Premier morceau d’une telle durée depuis plus de dix ans pour Wilson et sa bande, "Anesthetize" est bien entendu la pièce de choix de l’album. S’il faut plusieurs écoutes pour en apprécier pleinement les nombreuses qualités, certains éléments saisissent dès le départ : le magnifique solo d’Alex Lifeson, le jeu flamboyant de Gavin Harrison, le court intermède de furie métallique et les sublimes harmonies vocales de la dernière partie. On se rend par la suite compte que les trois parties s’enchaînent parfaitement et constituent un tout formidablement bien agencé, qui ne sonne pas comme un collage d’éléments disparates. Mais l’aspect le plus intéressant de ce pavé est certainement le fait qu’il s’intègre sans problème au reste de l’album et ne crée aucun déséquilibre par rapport aux autres chansons. Ce qui en dit long sur la qualité de ces dernières.

Chacun des cinq autres morceaux est une petite merveille en soi, à tel point qu’il devient difficile de les classer ou même de leur trouver le moindre petit défaut. Dès les premières mesures du morceau titre, on sait que l’on a affaire à un album de haut calibre. Rythme implacable, riffs acérés, refrain aérien et paroles acerbes, tout dans cette chanson confine à la classe totale. Le titre suivant, "My Ashes" enfonce le clou avec sa mélodie d’une beauté surnaturelle et ses divins arrangements de cordes. Étonnamment, c’est le morceau le plus « normal » de l’album qui touche le plus la corde sensible : "Sentimental" est une réussite éclatante et frappe directement au cœur. Peut-être que ce sont les réminiscences qu’il crée en nous qui en font la magie, tant les évocations d’anciennes chansons du groupe y sont évidentes (le piano de "How Is Your Life Today" et le riff acoustique de "Trains"). Le groupe y est en tout cas impérial.

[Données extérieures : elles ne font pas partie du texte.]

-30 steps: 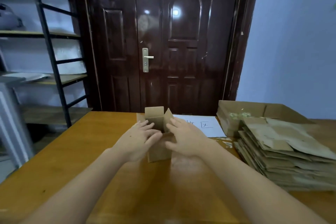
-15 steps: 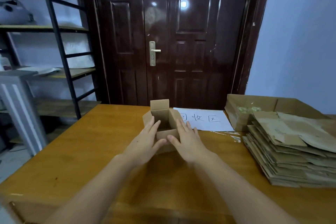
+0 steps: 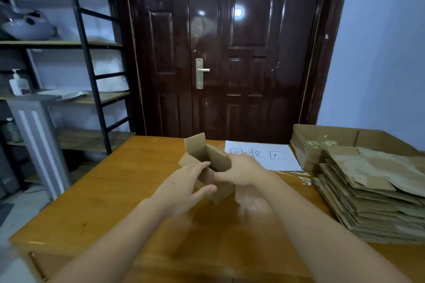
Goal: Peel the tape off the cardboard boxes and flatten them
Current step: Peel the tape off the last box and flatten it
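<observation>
Head view: a small open cardboard box point(image 3: 208, 167) sits tilted at the centre of the wooden table point(image 3: 110, 190), its flaps raised. The left hand point(image 3: 184, 187) lies against the box's 9 o'clock side with fingers nearly straight, thumb along the near wall. The right hand point(image 3: 241, 171) grips it from 3 o'clock, fingers curled round the upper flap. At 2 o'clock from the box lies a white paper sign point(image 3: 259, 155); at 3 o'clock rises a stack of flattened cardboard point(image 3: 372, 193), with an open carton point(image 3: 322, 142) just behind it.
</observation>
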`<action>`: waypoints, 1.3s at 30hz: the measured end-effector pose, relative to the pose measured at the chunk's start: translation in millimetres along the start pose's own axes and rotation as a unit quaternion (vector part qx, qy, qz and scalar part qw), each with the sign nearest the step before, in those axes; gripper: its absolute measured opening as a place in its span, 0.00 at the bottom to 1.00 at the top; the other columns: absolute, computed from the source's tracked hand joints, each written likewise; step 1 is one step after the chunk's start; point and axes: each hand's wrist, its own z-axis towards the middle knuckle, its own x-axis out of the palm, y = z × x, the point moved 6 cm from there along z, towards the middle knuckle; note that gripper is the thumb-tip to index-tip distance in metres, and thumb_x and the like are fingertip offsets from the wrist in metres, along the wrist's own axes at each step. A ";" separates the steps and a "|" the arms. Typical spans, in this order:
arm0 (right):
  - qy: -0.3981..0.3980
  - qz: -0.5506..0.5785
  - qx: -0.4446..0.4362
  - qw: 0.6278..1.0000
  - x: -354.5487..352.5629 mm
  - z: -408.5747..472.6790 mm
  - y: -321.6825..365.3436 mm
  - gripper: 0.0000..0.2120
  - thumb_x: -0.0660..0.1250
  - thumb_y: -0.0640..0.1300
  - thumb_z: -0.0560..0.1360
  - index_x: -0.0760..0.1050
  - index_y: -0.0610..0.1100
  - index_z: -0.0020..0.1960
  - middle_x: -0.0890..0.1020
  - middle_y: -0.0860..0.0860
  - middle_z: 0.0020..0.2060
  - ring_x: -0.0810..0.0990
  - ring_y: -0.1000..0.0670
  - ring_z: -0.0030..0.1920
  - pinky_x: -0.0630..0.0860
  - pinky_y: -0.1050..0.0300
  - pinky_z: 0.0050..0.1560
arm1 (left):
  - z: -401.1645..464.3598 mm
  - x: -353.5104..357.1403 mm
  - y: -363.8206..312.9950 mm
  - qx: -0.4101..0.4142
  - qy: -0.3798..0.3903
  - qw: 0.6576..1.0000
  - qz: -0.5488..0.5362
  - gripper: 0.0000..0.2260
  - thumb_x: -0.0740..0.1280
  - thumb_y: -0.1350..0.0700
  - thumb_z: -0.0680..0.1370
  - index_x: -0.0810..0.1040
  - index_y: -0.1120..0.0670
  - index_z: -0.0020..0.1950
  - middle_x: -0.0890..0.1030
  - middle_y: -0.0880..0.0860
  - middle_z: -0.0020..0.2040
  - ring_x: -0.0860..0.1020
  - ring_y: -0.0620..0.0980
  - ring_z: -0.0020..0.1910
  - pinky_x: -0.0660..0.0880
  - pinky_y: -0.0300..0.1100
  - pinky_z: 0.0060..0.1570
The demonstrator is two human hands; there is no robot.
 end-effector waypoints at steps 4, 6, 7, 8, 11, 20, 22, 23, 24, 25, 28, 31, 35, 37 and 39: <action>0.070 -0.007 -0.060 0.996 -10.1 -3.5 6.9 0.30 0.71 0.61 0.70 0.67 0.63 0.70 0.79 0.58 0.52 0.76 0.53 0.55 0.74 0.52 0.63 | 26.6 -31.7 -4.5 0.066 -0.004 0.989 0.133 0.26 0.59 0.37 0.84 0.66 0.46 0.80 0.68 0.46 0.79 0.62 0.47 0.80 0.59 0.49 0.80; 0.092 -0.030 -0.082 0.992 -10.5 -1.2 6.7 0.35 0.71 0.57 0.69 0.63 0.64 0.73 0.78 0.58 0.51 0.78 0.52 0.53 0.76 0.57 0.53 | 41.7 -35.1 1.5 0.054 0.045 0.975 0.209 0.34 0.57 0.31 0.81 0.62 0.49 0.82 0.59 0.50 0.83 0.52 0.51 0.84 0.48 0.52 0.83; 0.098 -0.036 -0.086 0.991 -10.5 0.1 5.2 0.36 0.71 0.55 0.70 0.62 0.62 0.74 0.77 0.60 0.51 0.78 0.53 0.53 0.74 0.59 0.51 | 46.4 -35.5 5.9 0.041 0.072 0.969 0.234 0.39 0.55 0.28 0.80 0.59 0.50 0.83 0.56 0.51 0.84 0.49 0.53 0.84 0.44 0.52 0.82; 0.101 -0.028 -0.093 0.990 -12.4 -2.8 6.1 0.36 0.71 0.53 0.71 0.60 0.62 0.76 0.75 0.62 0.53 0.76 0.55 0.54 0.72 0.61 0.51 | 49.7 -34.8 10.9 0.029 0.093 0.965 0.245 0.42 0.53 0.25 0.78 0.57 0.50 0.84 0.54 0.52 0.85 0.47 0.53 0.84 0.43 0.52 0.82; 0.094 -0.006 -0.118 0.989 -10.8 -10.6 7.5 0.37 0.69 0.48 0.78 0.53 0.57 0.81 0.63 0.64 0.65 0.64 0.61 0.66 0.62 0.66 0.61 | 46.6 -26.2 25.2 -0.015 0.136 0.966 0.217 0.48 0.48 0.22 0.75 0.51 0.52 0.85 0.51 0.53 0.85 0.47 0.56 0.84 0.44 0.54 0.81; -0.069 0.103 -0.142 0.982 35.9 1.7 -9.2 0.46 0.62 0.72 0.75 0.48 0.53 0.83 0.47 0.61 0.82 0.37 0.65 0.78 0.51 0.50 0.80 | 34.8 12.4 48.0 -0.138 0.002 0.985 -0.107 0.50 0.67 0.26 0.72 0.53 0.49 0.85 0.50 0.43 0.85 0.58 0.48 0.81 0.64 0.49 0.77; -0.103 0.112 -0.138 0.979 38.5 -0.1 -11.8 0.44 0.60 0.73 0.75 0.49 0.53 0.83 0.48 0.61 0.81 0.39 0.65 0.78 0.54 0.49 0.80 | 34.4 14.9 44.9 -0.150 -0.036 0.979 -0.131 0.48 0.70 0.30 0.73 0.54 0.49 0.85 0.52 0.44 0.85 0.59 0.49 0.81 0.64 0.48 0.76; -0.115 0.121 -0.125 0.978 39.2 -2.4 -14.1 0.44 0.59 0.74 0.74 0.49 0.55 0.83 0.48 0.63 0.81 0.42 0.64 0.79 0.59 0.47 0.79 | 34.6 16.0 44.2 -0.156 -0.044 0.978 -0.132 0.48 0.70 0.30 0.73 0.53 0.49 0.85 0.52 0.45 0.85 0.59 0.49 0.81 0.64 0.48 0.76; -0.124 0.135 -0.110 0.977 42.0 -3.7 -18.5 0.44 0.58 0.76 0.74 0.48 0.59 0.82 0.48 0.66 0.80 0.44 0.63 0.79 0.66 0.43 0.76 | 34.4 16.9 43.7 -0.161 -0.048 0.976 -0.137 0.49 0.71 0.30 0.73 0.53 0.49 0.85 0.53 0.46 0.85 0.59 0.50 0.82 0.64 0.49 0.76; -0.131 0.146 -0.096 0.976 43.9 -6.8 -21.1 0.42 0.58 0.76 0.74 0.47 0.62 0.81 0.46 0.70 0.79 0.46 0.62 0.80 0.73 0.40 0.70 | 34.3 17.2 44.0 -0.161 -0.055 0.974 -0.152 0.49 0.71 0.31 0.72 0.53 0.49 0.85 0.54 0.47 0.85 0.58 0.50 0.82 0.63 0.50 0.77; -0.165 0.162 -0.069 0.970 40.2 -13.5 -26.1 0.41 0.59 0.74 0.75 0.48 0.61 0.82 0.44 0.72 0.77 0.46 0.59 0.80 0.72 0.39 0.70 | 30.2 13.7 49.1 -0.152 -0.082 0.962 -0.214 0.46 0.71 0.32 0.74 0.54 0.48 0.84 0.60 0.47 0.83 0.59 0.49 0.82 0.64 0.53 0.78; -0.197 0.162 -0.031 0.966 29.6 -18.9 -32.2 0.42 0.55 0.70 0.75 0.48 0.53 0.83 0.47 0.60 0.81 0.42 0.57 0.81 0.53 0.47 0.80 | 16.1 10.0 59.7 -0.171 -0.107 0.957 -0.210 0.48 0.67 0.29 0.73 0.50 0.47 0.85 0.53 0.48 0.85 0.52 0.49 0.83 0.60 0.55 0.80; -0.242 0.265 0.025 0.933 22.0 -32.7 -53.8 0.41 0.54 0.69 0.76 0.48 0.51 0.83 0.50 0.56 0.82 0.47 0.55 0.81 0.49 0.54 0.78 | -5.4 17.8 76.7 -0.209 -0.112 0.931 -0.277 0.59 0.70 0.26 0.66 0.41 0.47 0.85 0.51 0.49 0.85 0.55 0.54 0.83 0.61 0.55 0.78; -0.235 0.394 0.079 0.885 31.2 -44.1 -66.8 0.42 0.53 0.71 0.75 0.54 0.52 0.83 0.58 0.57 0.81 0.56 0.54 0.80 0.53 0.52 0.78 | -14.5 27.0 79.4 -0.208 -0.076 0.927 -0.302 0.63 0.72 0.24 0.63 0.41 0.48 0.85 0.57 0.49 0.84 0.60 0.54 0.81 0.63 0.52 0.76; -0.195 0.436 0.096 0.873 48.3 -47.6 -71.7 0.40 0.54 0.72 0.73 0.60 0.54 0.81 0.65 0.58 0.77 0.66 0.54 0.75 0.59 0.52 0.77 | -18.0 40.0 73.9 -0.178 -0.018 0.938 -0.298 0.61 0.72 0.23 0.63 0.45 0.48 0.84 0.64 0.46 0.79 0.65 0.53 0.78 0.65 0.45 0.73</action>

Sur les deux derniers titres, l’album quitte le terrain de la mélancolie pour aborder des contrées encore plus sombres. L’ambiance apocalyptique de "Way Out Of Here" est particulièrement impressionnante (sans parler des paroles et du refrain désespérés). Les soundscapes de Robert Fripp y passent légèrement inaperçus, mais le travail de la section rythmique est en revanche digne de mention, en particulier sur les passages métalliques d’une redoutable efficacité. Quant à "Sleep Together", s’il met peut-être un peu trop de temps à se développer (renouant ainsi temporairement avec certains défauts du passé), il bénéficie malgré tout d’arrangements de cordes proprement hallucinants qui lui donnent une dimension tout à fait singulière. De quoi finir l’album sur une note plus que favorable.

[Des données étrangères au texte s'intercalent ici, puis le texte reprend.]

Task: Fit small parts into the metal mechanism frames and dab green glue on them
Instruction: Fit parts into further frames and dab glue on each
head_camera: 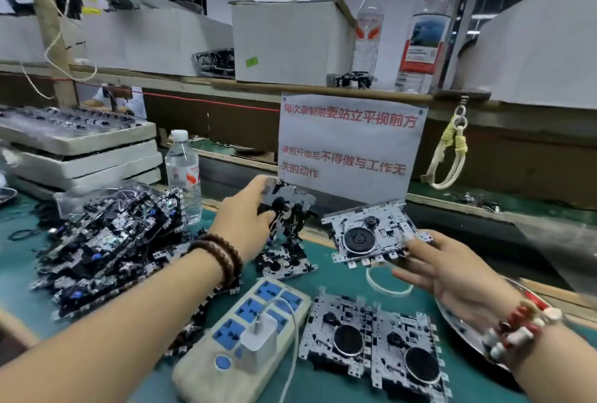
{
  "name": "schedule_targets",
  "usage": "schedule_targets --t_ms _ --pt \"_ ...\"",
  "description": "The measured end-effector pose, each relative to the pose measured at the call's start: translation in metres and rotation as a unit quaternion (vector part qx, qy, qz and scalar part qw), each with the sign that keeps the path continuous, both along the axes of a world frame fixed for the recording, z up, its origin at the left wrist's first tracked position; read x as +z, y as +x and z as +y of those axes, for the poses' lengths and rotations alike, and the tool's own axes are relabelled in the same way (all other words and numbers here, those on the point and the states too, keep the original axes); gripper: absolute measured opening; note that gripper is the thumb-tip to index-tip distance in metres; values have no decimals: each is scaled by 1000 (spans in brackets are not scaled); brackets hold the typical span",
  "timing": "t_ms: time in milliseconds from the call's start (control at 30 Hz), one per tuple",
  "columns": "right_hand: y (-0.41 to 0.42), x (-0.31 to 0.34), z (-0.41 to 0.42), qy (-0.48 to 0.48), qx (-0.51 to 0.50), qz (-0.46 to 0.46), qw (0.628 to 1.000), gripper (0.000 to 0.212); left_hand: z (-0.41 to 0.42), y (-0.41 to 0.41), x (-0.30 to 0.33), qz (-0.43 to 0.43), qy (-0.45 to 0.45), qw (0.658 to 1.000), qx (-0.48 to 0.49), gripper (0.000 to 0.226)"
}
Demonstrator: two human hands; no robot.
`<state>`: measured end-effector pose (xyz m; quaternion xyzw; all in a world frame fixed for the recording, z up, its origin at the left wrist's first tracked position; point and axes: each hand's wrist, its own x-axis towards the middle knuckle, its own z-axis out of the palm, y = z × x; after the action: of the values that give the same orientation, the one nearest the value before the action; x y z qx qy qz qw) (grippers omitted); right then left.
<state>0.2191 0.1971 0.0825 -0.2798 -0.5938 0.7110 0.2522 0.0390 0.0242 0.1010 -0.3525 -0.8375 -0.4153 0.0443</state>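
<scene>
The mechanism frame (376, 233) lies flat, long axis crosswise, your right hand (449, 268) pinching its near-right edge. Your left hand (245, 218) grips another frame (289, 205), upright, just left.

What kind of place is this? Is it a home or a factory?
Most likely a factory assembly bench, not a home. A big pile of frames lies on the green mat, each hand holds another frame, and a printed notice with work rules hangs from the shelf.
</scene>
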Motion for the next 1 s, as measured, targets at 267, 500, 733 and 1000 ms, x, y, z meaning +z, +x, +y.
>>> schedule_targets --t_ms 267,500,733,1000 --pt "114 -24 -28 -19 100 -100 990 29 -42 84 -20 205 -3 962 -181 47" --pt "138 -63 -39 -26 163 -211 963 10 -68 134 -66 357 -35 897 -259 103" --pt "113 -79 -47 68 128 -274 951 32 -79 139 -92 398 -88 856 -316 45" --pt "102 -85 -53 182 114 -316 924 21 -93 132 -120 432 -138 838 -304 63"
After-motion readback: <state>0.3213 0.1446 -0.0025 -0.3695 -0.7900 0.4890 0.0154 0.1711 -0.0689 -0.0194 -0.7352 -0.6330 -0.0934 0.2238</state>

Fear Of A Blank Planet est-il vraiment le meilleur album de Porcupine Tree? Impossible de l’affirmer avec certitude, car seul le temps nous le confirmera. Toujours est-il qu’il s’agit d’un tour de force, fruit de musiciens au sommet de leur art. Une sorte de condensé du savoir-faire de Steven Wilson qui, non content d’être un maître du son (ce dernier retrouve d’ailleurs toute la chaleur qu’il avait perdue sur Deadwing), prouve qu’il est capable de se surpasser sans renier ce qui fait son talent. Si certains voudront y voir une certaine forme de stagnation, d’autres s’en satisferont pleinement en le savourant sans arrière-pensée. Et ils auront bien raison.